A minha tia, que nunca teve vergonha nenhuma nestas coisas e, penso até que sempre adorou este tipo de ‘ocasiões’, vira-se para o Afonso e chamou-o. Ele coitado correspondeu e aproximou-se dela. A seguir chama-me a mim. Eu já estava quase a deitar fumo pelos olhos e a minha tia, vira-se para nós os dois como se fossemos ambos uns garotos e só disse assim: “olha lá Afonso, tu e o meu sobrinho não se falam e isso tem de acabar porque vocês sempre foram Amigos. Deem lá um abraço e acabem com este disparate”.

Eu e o Afonso só olhamos um para o outro como dois putos envergonhados e abraçamo-nos longamente.

Ninguém disse nada acerca desse momento.

Até hoje.

Voltamos a falar e até certa altura de cada vez que nos encontrávamos ele dizia sempre para quem quisesse ouvir: “eu só não fui presidente da Junta por causa deste gajo!”

Hoje, foi um dia diferente. Eu estava com o João, o 'guarda redes' do Vieirense que não conhecia aquele ex-presidente do seu clube do coração. Estávamos cá fora à espera de mesa e o Afonso resolve contar estas coisas todas ao meu puto.
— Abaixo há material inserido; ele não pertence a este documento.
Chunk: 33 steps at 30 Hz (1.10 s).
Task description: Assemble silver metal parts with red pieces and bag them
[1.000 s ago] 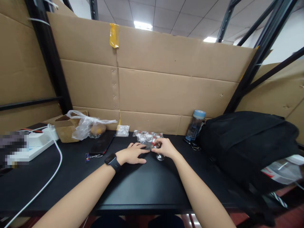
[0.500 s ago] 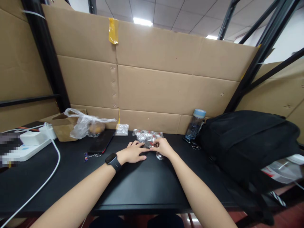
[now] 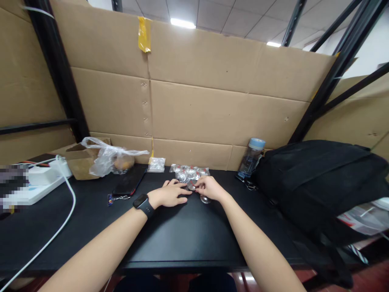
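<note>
My left hand (image 3: 172, 194) lies palm down on the black table, fingers spread, fingertips at the near edge of a small clear plastic bag (image 3: 191, 185). A shiny round metal piece and a bit of red show in that bag. My right hand (image 3: 211, 188) is closed in a pinch at the bag's right side; its fingertips partly hide what they grip. Just below the right hand rests another shiny round metal piece (image 3: 205, 199). Several clear bags (image 3: 190, 173) with silvery contents and red marks lie together behind both hands.
Left: a flat clear packet (image 3: 157, 164), dark phone-like slab (image 3: 129, 182), knotted plastic bag (image 3: 118, 160), cardboard box (image 3: 83, 164), white power strip (image 3: 39, 190) with a cable. Right: a blue-lidded bottle (image 3: 251, 158) and black backpack (image 3: 319, 182). A cardboard wall (image 3: 197, 113) closes the back.
My right fingertips have shifted slightly right. The round metal piece that was at them now shows more to the left, in the bag. My left hand has barely moved.
</note>
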Motion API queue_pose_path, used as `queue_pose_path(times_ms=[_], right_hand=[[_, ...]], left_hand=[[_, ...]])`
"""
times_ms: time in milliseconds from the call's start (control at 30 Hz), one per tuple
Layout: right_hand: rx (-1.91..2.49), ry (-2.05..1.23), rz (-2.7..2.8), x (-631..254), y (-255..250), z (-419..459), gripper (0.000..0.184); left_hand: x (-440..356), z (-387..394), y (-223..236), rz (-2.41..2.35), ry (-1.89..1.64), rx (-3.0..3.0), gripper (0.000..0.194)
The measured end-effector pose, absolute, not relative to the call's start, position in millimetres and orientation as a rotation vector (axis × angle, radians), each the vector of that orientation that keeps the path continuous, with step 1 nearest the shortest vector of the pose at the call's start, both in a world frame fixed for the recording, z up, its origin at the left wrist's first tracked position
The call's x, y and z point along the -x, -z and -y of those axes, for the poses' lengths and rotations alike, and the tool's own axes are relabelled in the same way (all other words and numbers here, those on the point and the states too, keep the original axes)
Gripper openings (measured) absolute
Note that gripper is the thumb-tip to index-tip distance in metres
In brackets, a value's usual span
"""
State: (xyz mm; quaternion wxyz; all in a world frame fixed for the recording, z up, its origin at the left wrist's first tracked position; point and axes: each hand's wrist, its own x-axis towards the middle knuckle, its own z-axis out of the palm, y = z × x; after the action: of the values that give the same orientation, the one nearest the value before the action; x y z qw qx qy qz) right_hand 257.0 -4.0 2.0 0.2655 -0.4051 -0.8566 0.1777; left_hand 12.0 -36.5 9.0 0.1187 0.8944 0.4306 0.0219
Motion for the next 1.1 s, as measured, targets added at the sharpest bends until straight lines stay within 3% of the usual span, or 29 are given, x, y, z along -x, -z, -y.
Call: queue_pose_path(times_ms=[100, 267, 400, 533, 800, 1100], right_hand=[[1.226, -0.337, 2.256, -249.6, -1.4, 4.7, 0.011], [1.446, -0.248, 2.164, -244.1, -3.3, 8.1, 0.024], [1.343, -0.341, 2.283, -247.4, -3.1, 8.0, 0.008], [1.316, -0.288, 2.287, -247.5, -2.7, 7.7, 0.005], [1.354, 0.000, 2.201, -229.6, -0.8, 14.3, 0.030], [1.548, 0.140, 2.186, -218.8, -3.1, 19.8, 0.029]], left_hand=[[-9.4, 36.3, -11.0, -1.221, -0.019, -2.614, 0.048], [-7.5, 38.2, -14.6, -1.192, 0.014, -2.634, 0.046], [-6.5, 38.6, -15.3, -1.203, -0.010, -2.635, 0.044], [-4.8, 36.7, -13.1, -1.173, -0.028, -2.638, 0.044], [-3.4, 38.8, -20.3, -1.139, -0.016, -2.652, 0.040], [0.0, 45.2, -34.5, -1.159, 0.065, -2.637, 0.042]])
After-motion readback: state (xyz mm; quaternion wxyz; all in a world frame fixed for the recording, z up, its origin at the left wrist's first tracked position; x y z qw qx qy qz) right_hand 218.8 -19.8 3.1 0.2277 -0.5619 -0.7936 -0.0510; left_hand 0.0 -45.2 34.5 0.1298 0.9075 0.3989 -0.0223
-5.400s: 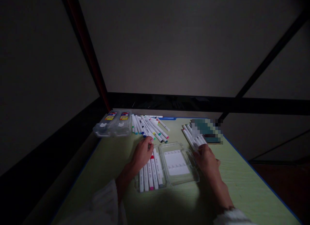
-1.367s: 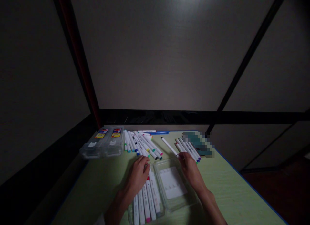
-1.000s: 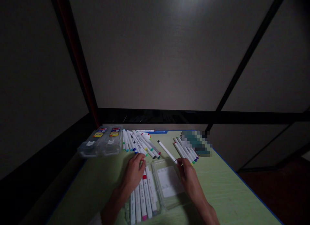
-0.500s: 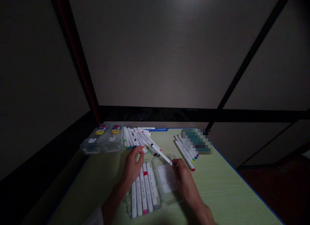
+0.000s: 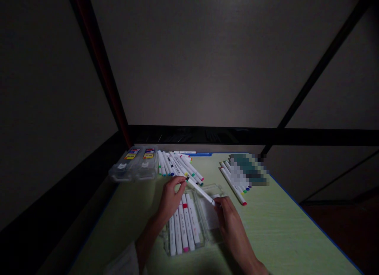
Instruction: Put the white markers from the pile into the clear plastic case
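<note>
A white marker (image 5: pixel 201 191) slants over the open clear case (image 5: pixel 204 240). My right hand (image 5: pixel 232 223) grips its near end between thumb and fingers. At the far, dark-banded end, the fingertips of my left hand (image 5: pixel 169 198) close on the marker. Several white markers (image 5: pixel 184 227) lie side by side in the left half of the case, below my left hand; one has a red band and another a pink end. A white sheet (image 5: pixel 209 217) shows in the case's right half, partly covered by my right hand.
A loose pile of markers (image 5: pixel 180 164) lies beyond my hands, beside two closed clear cases (image 5: pixel 145 164) with coloured labels. More markers (image 5: pixel 232 185) lie at the right near a pixelated patch. The blue table edge (image 5: pixel 314 221) runs along the right, and a wall stands behind.
My left hand has come to the far end of the marker, which my right hand held alone before. The whole view has shifted slightly, so things appear further right.
</note>
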A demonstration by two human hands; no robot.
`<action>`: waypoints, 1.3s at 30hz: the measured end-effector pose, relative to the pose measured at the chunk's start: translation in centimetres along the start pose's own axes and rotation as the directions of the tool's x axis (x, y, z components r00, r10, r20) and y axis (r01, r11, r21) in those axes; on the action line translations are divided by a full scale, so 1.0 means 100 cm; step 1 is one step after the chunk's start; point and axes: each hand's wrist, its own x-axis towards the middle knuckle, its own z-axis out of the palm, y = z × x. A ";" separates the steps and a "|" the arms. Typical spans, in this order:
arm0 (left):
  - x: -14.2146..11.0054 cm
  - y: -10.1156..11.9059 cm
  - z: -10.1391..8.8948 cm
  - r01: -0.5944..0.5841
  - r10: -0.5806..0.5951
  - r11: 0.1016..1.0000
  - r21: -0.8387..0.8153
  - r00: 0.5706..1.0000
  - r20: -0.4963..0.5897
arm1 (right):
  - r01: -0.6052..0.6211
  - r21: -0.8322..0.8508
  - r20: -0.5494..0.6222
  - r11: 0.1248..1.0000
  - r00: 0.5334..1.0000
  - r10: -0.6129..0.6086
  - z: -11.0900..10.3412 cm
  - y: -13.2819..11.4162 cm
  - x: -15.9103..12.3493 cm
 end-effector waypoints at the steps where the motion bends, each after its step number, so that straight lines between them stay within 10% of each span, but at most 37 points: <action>1: 0.000 0.000 0.000 -0.001 0.001 1.000 -0.004 1.000 0.004 | 0.004 0.007 0.003 1.000 1.000 -0.004 -0.001 0.000 0.000; 39: 0.002 0.002 0.001 0.135 -0.149 0.971 -0.199 0.987 -0.059 | 0.054 0.096 0.189 0.994 0.979 -0.071 -0.002 -0.014 -0.003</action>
Resolve virar-se para mim e terminar assim: “é pá temos de conversar os dois. Tenho mesmo saudades de estar contigo.”

Eu disse ao meu filho para ir buscar um livro para oferecer ao Afonso que nem sabia que eu tinha escrito um caderno de textos.

Entrego-lhe o livro, o Afonso olha para aquilo, não abre a boca e dá-me um abraço do tamanho do mundo, comovido e vai-se embora de repente. É difícil imaginar um gajo como ele comovido, não é?

Pois, mas estava!

Temos mesmo de nos encontrar, nem que seja, como é hábito, para dizer mal desta merda toda.